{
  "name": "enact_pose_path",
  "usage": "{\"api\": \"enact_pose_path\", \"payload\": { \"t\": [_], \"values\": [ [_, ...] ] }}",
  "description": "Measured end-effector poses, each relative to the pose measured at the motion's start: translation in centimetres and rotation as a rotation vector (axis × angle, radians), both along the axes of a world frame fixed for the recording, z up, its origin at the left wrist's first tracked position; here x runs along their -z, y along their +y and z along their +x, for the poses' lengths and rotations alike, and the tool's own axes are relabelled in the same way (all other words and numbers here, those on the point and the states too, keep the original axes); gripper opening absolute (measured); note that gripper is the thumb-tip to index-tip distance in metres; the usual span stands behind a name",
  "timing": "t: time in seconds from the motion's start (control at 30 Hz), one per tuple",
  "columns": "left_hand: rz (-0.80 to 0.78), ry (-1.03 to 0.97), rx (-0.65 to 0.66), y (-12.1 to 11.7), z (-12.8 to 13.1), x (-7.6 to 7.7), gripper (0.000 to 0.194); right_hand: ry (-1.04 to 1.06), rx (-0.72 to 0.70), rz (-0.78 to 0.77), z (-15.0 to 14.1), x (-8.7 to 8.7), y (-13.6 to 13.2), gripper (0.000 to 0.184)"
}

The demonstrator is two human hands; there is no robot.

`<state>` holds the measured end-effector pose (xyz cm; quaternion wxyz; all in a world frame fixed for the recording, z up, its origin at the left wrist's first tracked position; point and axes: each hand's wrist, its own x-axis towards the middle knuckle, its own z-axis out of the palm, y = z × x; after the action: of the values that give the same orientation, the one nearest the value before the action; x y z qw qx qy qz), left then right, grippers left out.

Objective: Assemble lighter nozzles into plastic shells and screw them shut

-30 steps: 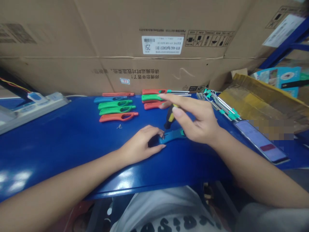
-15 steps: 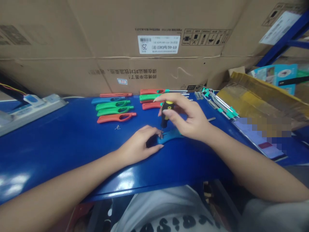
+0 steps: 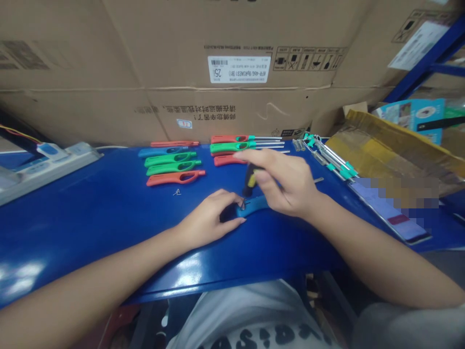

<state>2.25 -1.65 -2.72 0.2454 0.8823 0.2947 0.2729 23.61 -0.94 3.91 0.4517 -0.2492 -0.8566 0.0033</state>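
Observation:
My left hand grips the near end of a blue plastic lighter body lying on the blue workbench. My right hand pinches a black-and-yellow screwdriver just above that body, its tip at the spot by my left fingers. The fingers hide most of the screwdriver's handle. Behind my hands lie rows of long-nosed lighters, red, green and blue, such as a green one and a red one.
Teal-fitted metal tubes lie at the back right, beside a phone with a pixelated patch over it. A small metal part sits on the bench. A power strip lies at the left; cardboard cartons stand behind.
The screwdriver has gone from nearly upright to tilted, and my right fingers have rolled around its handle. My left hand and the blue body have stayed in place.

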Motion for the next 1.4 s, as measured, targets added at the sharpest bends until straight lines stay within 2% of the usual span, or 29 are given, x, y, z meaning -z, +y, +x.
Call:
{"api": "enact_pose_path", "payload": {
  "t": [0.07,0.13,0.27,0.3,0.43,0.6,0.77,0.93,0.97,1.1,1.13,1.3,1.33,1.4],
  "values": [
    [-0.011,0.007,-0.004,0.0,0.0,0.0,0.02,0.007,-0.072,-0.178,-0.1,0.0,0.0,0.037],
    [-0.015,0.01,0.001,0.0,0.0,0.0,0.019,0.019,-0.111,-0.248,-0.1,0.0,0.1,0.035],
    [-0.006,-0.002,0.014,0.1,-0.1,0.1,0.02,0.031,-0.044,0.009,0.1,0.0,0.3,0.033],
    [-0.008,-0.002,0.013,0.1,-0.1,0.1,0.02,0.029,-0.044,0.02,0.1,-0.1,0.2,0.033],
    [-0.024,0.011,0.006,0.1,-0.1,0.2,0.019,0.042,-0.096,-0.168,0.0,-0.3,0.0,0.039],
    [-0.022,-0.007,0.01,0.0,-0.1,0.1,0.021,0.049,0.012,0.097,0.2,-0.4,0.1,0.031],
    [-0.02,0.008,0.005,0.0,-0.1,0.0,0.019,0.042,-0.069,-0.119,0.1,-0.4,0.1,0.035],
    [-0.016,-0.009,0.006,0.1,-0.1,0.1,0.022,0.058,0.034,0.114,-0.1,-0.1,0.0,0.025],
    [-0.017,-0.006,0.004,0.1,-0.1,0.2,0.021,0.046,0.029,0.089,-0.2,-0.1,0.0,0.024],
    [-0.017,0.009,0.005,0.1,-0.1,0.1,0.02,0.016,-0.089,-0.19,-0.3,0.4,0.3,0.039],
    [-0.016,0.006,0.008,0.1,-0.1,0.1,0.02,0.021,-0.098,-0.201,-0.3,0.6,0.4,0.039],
    [-0.009,-0.007,0.015,0.0,0.0,0.0,0.02,0.042,-0.011,0.072,-0.1,0.9,0.6,0.032],
    [-0.008,-0.004,0.009,0.0,0.0,0.0,0.02,0.036,-0.024,0.058,-0.1,0.8,0.5,0.031],
    [-0.011,0.004,0.0,0.0,0.0,0.0,0.02,0.04,-0.083,-0.074,-0.2,0.5,0.4,0.034]
  ]
}}
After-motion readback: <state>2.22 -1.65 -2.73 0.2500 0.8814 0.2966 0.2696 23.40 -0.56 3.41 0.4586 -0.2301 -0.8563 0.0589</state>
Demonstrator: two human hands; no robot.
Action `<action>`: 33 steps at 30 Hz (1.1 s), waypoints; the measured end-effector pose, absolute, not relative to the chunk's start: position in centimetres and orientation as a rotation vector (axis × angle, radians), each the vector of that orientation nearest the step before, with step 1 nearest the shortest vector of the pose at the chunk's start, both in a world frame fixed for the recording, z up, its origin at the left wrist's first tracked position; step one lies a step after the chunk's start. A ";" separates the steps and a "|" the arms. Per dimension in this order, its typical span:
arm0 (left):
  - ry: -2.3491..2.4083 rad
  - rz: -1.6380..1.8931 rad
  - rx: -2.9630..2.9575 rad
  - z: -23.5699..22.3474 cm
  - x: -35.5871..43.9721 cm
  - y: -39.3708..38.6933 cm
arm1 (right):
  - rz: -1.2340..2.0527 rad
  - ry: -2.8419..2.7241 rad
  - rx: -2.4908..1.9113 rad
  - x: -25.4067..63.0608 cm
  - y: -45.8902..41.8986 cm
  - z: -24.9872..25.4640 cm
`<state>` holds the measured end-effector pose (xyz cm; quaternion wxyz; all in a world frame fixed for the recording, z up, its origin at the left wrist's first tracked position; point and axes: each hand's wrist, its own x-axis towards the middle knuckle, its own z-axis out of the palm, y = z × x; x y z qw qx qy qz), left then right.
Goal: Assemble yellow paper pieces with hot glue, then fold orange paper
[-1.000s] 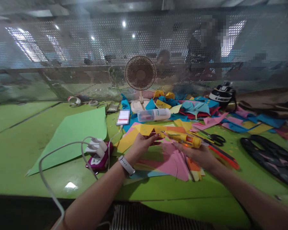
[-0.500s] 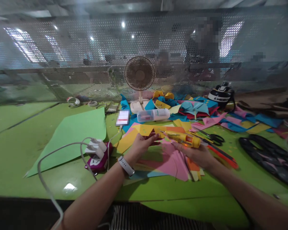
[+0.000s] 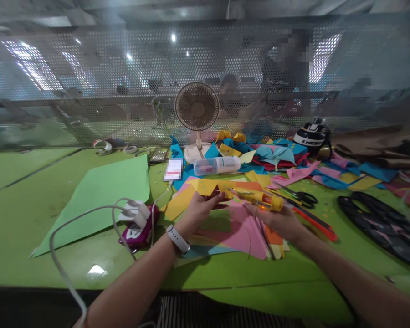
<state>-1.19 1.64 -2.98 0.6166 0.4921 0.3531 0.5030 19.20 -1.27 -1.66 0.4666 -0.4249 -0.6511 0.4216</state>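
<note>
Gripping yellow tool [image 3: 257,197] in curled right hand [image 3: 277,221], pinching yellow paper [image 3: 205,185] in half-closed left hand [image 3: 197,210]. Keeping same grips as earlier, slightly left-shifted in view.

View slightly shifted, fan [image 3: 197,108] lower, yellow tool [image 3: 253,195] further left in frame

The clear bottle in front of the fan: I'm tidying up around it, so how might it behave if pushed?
The bottle would likely roll, since it looks rounded and lies on its side. It is probably light, as much of it looks like see-through plastic. The blue paper beside it might slow it.
</note>
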 end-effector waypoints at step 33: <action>0.867 1.168 1.172 -2.5 -1.2 1.4 | 1.082 -1.628 -0.973 19.1 -1.7 -0.8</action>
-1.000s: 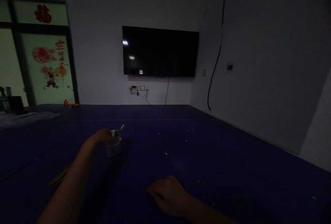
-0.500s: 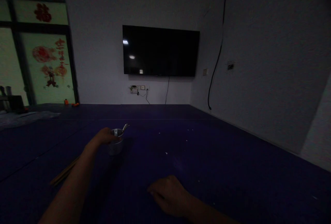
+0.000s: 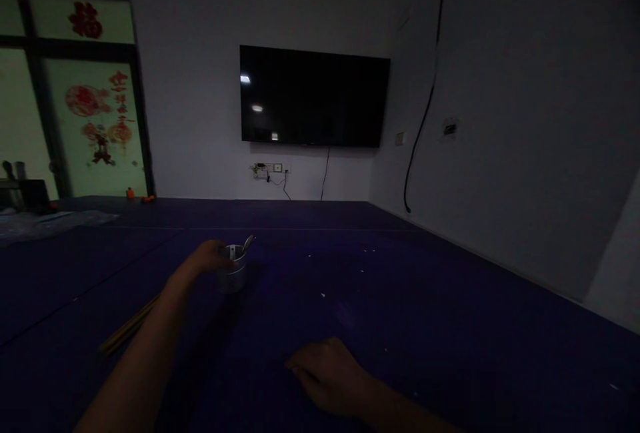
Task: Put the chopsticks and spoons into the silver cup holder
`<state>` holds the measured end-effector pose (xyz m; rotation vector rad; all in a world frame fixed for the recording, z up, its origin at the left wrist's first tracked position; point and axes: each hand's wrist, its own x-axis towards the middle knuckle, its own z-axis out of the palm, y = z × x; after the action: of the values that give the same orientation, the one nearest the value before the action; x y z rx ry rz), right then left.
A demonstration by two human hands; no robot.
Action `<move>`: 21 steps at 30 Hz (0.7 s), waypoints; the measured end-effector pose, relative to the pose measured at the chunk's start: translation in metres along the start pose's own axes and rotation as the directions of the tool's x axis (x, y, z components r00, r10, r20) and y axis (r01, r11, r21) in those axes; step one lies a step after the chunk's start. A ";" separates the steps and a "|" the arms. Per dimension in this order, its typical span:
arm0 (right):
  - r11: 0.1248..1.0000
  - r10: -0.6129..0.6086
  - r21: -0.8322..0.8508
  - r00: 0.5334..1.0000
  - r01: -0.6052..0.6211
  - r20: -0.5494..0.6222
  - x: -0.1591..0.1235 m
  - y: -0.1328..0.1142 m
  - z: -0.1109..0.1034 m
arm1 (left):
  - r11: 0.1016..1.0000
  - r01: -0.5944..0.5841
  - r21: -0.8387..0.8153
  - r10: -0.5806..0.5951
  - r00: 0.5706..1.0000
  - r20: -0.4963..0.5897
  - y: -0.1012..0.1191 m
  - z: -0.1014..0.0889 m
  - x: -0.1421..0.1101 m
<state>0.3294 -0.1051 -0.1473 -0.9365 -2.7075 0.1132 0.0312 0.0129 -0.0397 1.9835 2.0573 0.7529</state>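
My left hand [image 3: 209, 256] is closed on the upper part of a grey metal cup [image 3: 233, 280], gripping it near the rim from the left. The cup looks upright, at the purple surface or just above it; I cannot tell which. A spoon-like metal handle [image 3: 249, 242] sticks out of the cup, leaning right. Beside my left forearm lie several thin yellowish sticks, like chopsticks [image 3: 127, 327], partly hidden by the arm. My right hand [image 3: 327, 373] rests on the purple surface [image 3: 280, 326] with its fingers curled in, and nothing shows in it.
Small white scraps [image 3: 323, 295] are scattered over the surface. At the far left lie crumpled clear plastic [image 3: 60, 223] and a dark box-like object [image 3: 34, 196]. Small orange items [image 3: 147, 199] sit at the far edge. A television [image 3: 315, 96] hangs on the wall, and a black cable [image 3: 425, 113] dangles at right.
My left hand and the metal cup have shifted to the right and slightly away from me, uncovering more of the sticks. My right hand stays in place. The view has tilted slightly.
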 end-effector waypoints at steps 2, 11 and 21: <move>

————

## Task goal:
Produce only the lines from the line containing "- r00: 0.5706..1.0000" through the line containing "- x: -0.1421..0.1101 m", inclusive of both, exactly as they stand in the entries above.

## Answer below:
  - r00: 0.5706..1.0000
  - r20: -0.4963..0.5897
  - y: -0.1012..0.1191 m
  - z: -0.1014..0.0889 m
  - x: -0.1421..0.1101 m

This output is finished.